If you’re going to dream, dream big (especially if you can’t pay your bills).
So IEAH and WinStar Farm thinks Court Vision can take on the big boys and girls in the AUS-G1 Melbourne Cup on November 3? Just one of the world’s oldest (1861), longest (2 miles) and richest (A$5.65 million, or approximately $4.76 million U.S.) classic distance races—with a son of Eclipse champion sprinter Gulch out of a Storm Bird mare? A horse who hasn’t won a race this year in five tries, taking on the best conditioned grass horses in the world? A colt who isn’t even running in the G1 Arlington Million, the winner of which gains automatic entry into the Melbourne Cup field?
Honestly, why bother tossing your name into the mix if there’s basically no chance of getting in? No American horse has ever run in “the race that stops a nation” so, unless you are serious, why bother? Is it an ego-thing, or just something to use for some innate marketing scheme?
Oh, and, by the way, Court Vision switched barns last month, away from Bill Mott and into the clutches of Rick Dutrow—wow, what a tremendous ambassador for American racing in its first foray Down Under! The Aussies would be jumping up and down to see in person the trainer whose colt Big Brown flopped in last year’s Belmont Stakes, avoiding what the nation’s newspaper dubbed “a big brown stain on the underpants of thoroughbred racing in the United States.”

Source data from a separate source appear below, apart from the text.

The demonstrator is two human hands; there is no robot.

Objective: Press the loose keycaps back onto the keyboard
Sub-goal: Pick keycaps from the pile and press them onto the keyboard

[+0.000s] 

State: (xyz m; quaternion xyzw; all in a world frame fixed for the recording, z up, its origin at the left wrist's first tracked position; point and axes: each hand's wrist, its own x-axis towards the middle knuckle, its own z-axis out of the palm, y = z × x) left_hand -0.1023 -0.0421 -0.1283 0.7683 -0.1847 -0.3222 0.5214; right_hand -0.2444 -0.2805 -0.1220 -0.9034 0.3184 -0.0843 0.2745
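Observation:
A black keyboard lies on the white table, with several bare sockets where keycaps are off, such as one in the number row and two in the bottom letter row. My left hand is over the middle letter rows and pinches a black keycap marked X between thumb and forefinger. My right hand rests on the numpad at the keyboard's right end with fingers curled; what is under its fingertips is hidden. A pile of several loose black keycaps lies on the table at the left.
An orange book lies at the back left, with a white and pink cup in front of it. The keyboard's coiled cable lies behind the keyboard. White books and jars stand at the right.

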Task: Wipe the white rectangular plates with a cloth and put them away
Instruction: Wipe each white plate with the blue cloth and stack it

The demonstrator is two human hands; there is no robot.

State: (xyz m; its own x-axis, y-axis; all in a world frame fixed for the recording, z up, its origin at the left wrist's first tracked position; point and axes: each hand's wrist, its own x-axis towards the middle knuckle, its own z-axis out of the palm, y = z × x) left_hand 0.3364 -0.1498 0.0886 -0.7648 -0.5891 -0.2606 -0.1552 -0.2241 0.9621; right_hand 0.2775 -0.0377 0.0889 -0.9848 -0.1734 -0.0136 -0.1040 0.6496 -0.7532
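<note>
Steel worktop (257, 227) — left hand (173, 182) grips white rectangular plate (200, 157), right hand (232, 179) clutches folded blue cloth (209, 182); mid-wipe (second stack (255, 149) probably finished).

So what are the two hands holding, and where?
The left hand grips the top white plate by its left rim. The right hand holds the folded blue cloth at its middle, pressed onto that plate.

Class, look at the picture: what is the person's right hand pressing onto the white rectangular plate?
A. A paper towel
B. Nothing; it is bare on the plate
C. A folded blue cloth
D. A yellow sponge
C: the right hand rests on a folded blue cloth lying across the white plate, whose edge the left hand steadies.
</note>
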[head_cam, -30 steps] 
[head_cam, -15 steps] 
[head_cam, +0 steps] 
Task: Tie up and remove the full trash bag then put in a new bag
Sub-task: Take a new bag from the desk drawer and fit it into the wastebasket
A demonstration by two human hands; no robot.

I suppose we shouldn’t take this nomination seriously—in the July 24 DRF, Dutrow notes:
He [Court Vision] doesn't seem like he's the happiest thing in the world; he should have more to say...We breezed him on the grass the other day and he went good, but he hasn't been eating everything. I think something's bugging him somewhere. He doesn't look comfortable to me. I don't know what's going on.
Maybe Court Vision could use a little Melbourne Bitter?
Nice drop Melbourne Bitter - a fine Aussie beer.